Next Generation Hardware Speculation with a Technical Spin [post GDC 2020] [XBSX, PS5]

Discussion in 'Console Technology' started by Proelite, Mar 16, 2020.

  1. 3dilettante

    Legend Alpha

    Joined:
    Sep 15, 2003
    Messages:
    8,363
    Likes Received:
    3,944
    Location:
    Well within 3d
    It may not be specific to the PS4, but some time ago there was discussion about getting improved performance for GPU particles by sizing the tiles to match the footprint of the ROP caches. The general workflow assumes ROP caches are continuously servicing misses to memory, but staying within their caches in workloads that permit it leverages their broader internal data paths while significantly reducing their DRAM bandwidth consumption.
    Double ROPs in that subset of the work would be able to scale performance without needing as much memory bandwidth.

    AMD's had an IOMMU of some form going back at least as far as Trinity. There's an IOMMU in the current consoles, and Kaveri fell just short of a full HSA device. HUMA was the marketing point that PS4 fans latched onto, for example.
    It's been present for years in standard hardware, so the next gen should be expected to continue to have it.
     
    Pete, tinokun, PSman1700 and 2 others like this.
  2. BRiT

    BRiT Verified (╯°□°)╯
    Moderator Legend Alpha

    Joined:
    Feb 7, 2002
    Messages:
    15,573
    Likes Received:
    14,165
    Location:
    Cleveland
    It does, and that's why a 125x improvement is available as a baseline on all NextGen consoles.
     
    PSman1700 and AzBat like this.
  3. ultragpu

    Legend Veteran

    Joined:
    Apr 21, 2004
    Messages:
    6,219
    Likes Received:
    2,263
    Location:
    Australia
    So back to where we were before, a faster SSD obviously streams things faster thus affording more detail or assets on screen than one that's twice as slow, that's obviously assuming on top of using all the available RAM of course. Do you not agree that's PS5's power advantage?
     
  4. iroboto

    iroboto Daft Funk
    Legend Regular Subscriber

    Joined:
    Mar 6, 2014
    Messages:
    10,477
    Likes Received:
    10,164
    Location:
    The North
    hmm...
    I would probably disagree with that. Things like fillrate and tessellation are all things that would improve with clockrate. This much I agree with. But GPU problems are massive and have designed meant to attack it in parallel. I have found that blocks (cores) do tons of work faster than threads within cores. So you can have multiple threads in a thread block, or you can run more blocks with less threads. And the number of blocks you got running is going to annihilate threads in terms of performance by magnitude order. At least this is what CUDA has shown me for simpler matters. When you need threads to work together, then well you need to issue more threads per block. As blocks don't really share resources with each other. So there are pros/cons to having more blocks or less blocks.
    (I'm not an AMD guy, sorry, the whole 64 threads per wave as a unit of work is lost on me at the moment, I guess that means for good saturation you need all 64 threads filled or something.)

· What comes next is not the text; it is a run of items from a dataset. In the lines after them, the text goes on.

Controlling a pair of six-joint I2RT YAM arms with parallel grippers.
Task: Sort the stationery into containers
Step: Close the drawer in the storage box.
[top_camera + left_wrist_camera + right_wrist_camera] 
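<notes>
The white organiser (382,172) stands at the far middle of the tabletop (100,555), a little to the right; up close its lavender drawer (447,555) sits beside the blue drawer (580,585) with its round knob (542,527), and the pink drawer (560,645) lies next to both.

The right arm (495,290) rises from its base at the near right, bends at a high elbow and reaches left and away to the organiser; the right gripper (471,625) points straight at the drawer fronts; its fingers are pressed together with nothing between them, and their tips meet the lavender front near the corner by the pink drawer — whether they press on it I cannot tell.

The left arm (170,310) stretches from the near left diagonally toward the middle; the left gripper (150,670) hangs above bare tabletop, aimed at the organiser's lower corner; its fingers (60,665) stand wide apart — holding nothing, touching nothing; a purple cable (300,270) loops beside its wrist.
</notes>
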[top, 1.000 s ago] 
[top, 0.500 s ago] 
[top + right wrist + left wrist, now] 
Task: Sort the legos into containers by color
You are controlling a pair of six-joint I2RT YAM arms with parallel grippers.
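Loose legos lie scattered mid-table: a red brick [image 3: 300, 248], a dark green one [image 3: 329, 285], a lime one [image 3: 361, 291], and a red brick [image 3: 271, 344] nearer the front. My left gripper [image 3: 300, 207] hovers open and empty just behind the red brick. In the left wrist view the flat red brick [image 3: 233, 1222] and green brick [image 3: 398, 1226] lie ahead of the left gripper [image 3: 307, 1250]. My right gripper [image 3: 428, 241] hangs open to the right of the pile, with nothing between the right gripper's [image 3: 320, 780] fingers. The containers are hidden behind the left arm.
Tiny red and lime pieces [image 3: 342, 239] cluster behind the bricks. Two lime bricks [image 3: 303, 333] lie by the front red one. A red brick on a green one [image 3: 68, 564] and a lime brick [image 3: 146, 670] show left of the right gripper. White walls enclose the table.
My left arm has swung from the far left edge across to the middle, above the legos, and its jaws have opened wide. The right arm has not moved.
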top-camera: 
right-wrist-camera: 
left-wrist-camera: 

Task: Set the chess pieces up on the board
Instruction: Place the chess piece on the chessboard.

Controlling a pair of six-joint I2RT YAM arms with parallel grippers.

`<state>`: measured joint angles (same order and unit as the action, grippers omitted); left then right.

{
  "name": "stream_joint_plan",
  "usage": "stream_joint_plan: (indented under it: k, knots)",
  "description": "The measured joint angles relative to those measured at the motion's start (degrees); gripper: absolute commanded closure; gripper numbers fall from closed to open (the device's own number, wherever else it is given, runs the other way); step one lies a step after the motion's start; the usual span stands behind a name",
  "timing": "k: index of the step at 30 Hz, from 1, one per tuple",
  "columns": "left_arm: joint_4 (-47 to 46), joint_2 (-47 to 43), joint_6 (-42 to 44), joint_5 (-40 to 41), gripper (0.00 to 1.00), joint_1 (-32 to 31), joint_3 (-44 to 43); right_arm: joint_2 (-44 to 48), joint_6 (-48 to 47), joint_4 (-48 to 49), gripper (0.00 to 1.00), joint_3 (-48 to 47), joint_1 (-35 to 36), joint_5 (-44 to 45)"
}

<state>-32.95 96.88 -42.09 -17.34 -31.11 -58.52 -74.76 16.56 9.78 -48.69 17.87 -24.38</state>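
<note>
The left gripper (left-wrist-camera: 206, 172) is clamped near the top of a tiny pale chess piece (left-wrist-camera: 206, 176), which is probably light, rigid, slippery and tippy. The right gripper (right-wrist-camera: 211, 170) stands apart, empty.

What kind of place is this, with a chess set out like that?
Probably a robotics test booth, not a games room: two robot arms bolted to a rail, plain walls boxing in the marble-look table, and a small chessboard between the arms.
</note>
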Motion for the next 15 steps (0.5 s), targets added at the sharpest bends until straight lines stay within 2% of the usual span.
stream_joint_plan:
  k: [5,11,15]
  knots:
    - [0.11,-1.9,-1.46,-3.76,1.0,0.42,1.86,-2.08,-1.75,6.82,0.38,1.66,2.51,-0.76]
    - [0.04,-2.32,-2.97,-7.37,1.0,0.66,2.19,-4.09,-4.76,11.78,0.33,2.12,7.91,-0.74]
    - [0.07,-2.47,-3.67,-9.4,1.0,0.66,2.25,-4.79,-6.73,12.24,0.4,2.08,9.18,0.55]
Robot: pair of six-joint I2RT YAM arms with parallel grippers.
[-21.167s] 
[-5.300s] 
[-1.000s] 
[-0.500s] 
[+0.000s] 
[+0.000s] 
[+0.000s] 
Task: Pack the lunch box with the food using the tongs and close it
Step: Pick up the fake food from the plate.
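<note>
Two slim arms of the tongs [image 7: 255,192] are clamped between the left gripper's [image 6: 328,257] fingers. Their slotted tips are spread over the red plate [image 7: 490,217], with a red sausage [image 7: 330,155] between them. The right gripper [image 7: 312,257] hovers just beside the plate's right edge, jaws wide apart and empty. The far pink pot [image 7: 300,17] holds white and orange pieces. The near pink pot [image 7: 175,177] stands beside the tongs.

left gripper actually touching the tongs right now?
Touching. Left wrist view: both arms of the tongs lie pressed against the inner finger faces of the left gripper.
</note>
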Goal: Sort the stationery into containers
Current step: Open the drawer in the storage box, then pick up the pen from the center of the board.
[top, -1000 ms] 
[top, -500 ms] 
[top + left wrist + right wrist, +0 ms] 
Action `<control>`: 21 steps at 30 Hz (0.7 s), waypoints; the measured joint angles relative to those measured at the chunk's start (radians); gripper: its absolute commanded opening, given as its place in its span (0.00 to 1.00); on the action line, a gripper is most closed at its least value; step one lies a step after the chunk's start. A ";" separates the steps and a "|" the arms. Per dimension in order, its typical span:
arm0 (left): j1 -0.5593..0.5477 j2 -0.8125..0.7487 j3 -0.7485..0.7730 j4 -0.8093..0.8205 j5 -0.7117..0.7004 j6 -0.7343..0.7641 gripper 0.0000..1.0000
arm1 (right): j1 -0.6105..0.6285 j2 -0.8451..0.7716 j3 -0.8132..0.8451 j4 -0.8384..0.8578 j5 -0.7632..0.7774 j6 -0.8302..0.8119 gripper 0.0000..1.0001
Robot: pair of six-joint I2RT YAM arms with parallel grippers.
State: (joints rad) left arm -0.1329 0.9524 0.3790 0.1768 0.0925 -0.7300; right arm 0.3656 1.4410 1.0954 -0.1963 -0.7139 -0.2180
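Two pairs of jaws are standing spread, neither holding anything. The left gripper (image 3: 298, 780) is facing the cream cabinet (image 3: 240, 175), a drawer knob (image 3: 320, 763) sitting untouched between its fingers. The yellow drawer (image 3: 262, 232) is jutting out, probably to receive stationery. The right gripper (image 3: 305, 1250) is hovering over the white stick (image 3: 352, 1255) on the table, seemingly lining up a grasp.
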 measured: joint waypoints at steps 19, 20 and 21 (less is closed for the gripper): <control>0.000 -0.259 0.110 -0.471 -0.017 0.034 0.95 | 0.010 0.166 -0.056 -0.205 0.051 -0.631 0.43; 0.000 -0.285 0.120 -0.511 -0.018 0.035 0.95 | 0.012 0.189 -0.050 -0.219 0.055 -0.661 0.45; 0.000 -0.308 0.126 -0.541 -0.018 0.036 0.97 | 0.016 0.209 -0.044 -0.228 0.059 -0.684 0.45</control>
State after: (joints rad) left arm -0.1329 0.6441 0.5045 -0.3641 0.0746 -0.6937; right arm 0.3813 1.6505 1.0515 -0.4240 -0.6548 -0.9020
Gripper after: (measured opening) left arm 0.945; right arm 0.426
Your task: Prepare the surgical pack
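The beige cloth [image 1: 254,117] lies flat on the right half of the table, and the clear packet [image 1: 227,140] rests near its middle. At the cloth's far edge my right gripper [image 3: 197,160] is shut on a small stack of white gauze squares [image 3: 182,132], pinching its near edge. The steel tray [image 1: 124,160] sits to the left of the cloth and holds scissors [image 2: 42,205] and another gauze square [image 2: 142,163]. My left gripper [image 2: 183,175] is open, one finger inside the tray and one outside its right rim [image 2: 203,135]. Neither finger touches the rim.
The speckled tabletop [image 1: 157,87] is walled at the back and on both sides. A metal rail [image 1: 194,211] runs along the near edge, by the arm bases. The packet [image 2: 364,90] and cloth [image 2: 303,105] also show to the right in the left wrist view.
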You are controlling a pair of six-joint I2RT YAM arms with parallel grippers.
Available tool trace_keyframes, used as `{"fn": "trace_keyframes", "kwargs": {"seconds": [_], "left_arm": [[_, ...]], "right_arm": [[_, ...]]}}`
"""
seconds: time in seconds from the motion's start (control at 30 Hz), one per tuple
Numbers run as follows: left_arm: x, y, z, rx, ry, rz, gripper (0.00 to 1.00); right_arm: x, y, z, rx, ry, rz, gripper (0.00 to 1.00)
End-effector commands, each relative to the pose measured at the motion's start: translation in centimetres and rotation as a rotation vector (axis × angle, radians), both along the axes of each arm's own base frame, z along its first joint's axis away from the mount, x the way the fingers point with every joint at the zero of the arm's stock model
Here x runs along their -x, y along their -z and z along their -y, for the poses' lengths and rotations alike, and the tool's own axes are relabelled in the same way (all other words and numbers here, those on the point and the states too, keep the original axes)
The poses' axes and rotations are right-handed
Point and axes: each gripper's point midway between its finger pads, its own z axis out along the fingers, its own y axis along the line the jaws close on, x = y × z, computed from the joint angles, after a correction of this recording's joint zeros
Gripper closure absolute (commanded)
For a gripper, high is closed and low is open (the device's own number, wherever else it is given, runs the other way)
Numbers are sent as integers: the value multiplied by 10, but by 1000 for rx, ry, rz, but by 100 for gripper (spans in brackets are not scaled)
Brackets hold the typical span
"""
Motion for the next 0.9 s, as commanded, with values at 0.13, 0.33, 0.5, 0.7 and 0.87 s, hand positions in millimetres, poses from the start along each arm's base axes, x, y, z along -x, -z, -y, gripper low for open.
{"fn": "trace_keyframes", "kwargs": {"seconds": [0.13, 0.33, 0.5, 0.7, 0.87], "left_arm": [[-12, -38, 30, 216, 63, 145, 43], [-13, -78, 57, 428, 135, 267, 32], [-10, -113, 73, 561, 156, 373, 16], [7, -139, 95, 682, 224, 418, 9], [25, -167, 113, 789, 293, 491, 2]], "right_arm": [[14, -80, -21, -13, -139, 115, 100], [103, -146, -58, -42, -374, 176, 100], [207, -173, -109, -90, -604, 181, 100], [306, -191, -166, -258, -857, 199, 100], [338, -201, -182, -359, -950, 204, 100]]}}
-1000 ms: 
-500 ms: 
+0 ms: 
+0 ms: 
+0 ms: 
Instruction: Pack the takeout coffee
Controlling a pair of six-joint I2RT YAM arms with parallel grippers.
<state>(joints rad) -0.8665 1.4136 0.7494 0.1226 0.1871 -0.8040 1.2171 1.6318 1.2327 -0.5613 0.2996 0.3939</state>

    *edit I recognize that things are changed with RDNA. It might be best to have a technical discussion here on how best to optimize performance on that architecture.

    This is just the way GPUs are designed, to be embarrassingly parallel. I'm not a 3D engine person, so I don't know for sure. But I suspect that if you've got loads and loads of work over less cores, the only way you can saturate the core is to stuff in more threads. The issue with threads comes down to overhead penality of a thread switch. So maybe instead you just do it proper, you issue the correct number of threads per threadblock. And you'll normally have more threadblocks than available physical cores to work on a thread block. So you've got this massive 4K@60 render going, you have 36 CUs, you're going to to have less blocks running in parallel. Textures are broken up in to little 4x4 blocks of information compressed specifically for random access exactly designed for this purpose of having individual cores process 4x4, 8x8 blocks of pixels.

    So my answer is, it's certainly NOT clear that a PS5 can beat the same GPU with more cores operating at a slower frequency. As we move further towards compute shaders the requirements for ROPs will continue to drop. The nice thing with compute is that it's needs around bandwidth don't need to be excessively high. It can do all sorts of operations without needing a high amount of bandwidth.
     
    #2284 iroboto, May 5, 2020
    Last edited: May 5, 2020
    Pete, Michellstar, BRiT and 1 other person like this.
  5. iroboto

    iroboto Daft Funk
    Legend Regular Subscriber

    Joined:
    Mar 6, 2014
    Messages:
    10,477
    Likes Received:
    10,164
    Location:
    The North
    It's not so simple unfortunately.
    Pulling textures is just _1_ aspect of what's needed to be done. There are a great deal of a number of render targets that will be written to draw a frame.

    If you want nice 4K HDR textures, you're looking at something like BC6 where you are using about 64bits per pixel. Yea that's being sent compressed. But you've got to generate mips, you gotta sample, you have ansio for oblique, all these things require bandwidth within memory. Just because you removed the bottleneck on I/O doesn't mean you can freely dump 16K textures into your game. They need to be processed before being sent out. You still have memory limitations, you have bandwidth limitations, and depending on what you're trying to accomplish you may have ALU limitations. All sorts of compression techniques come with their own draw backs and advantages.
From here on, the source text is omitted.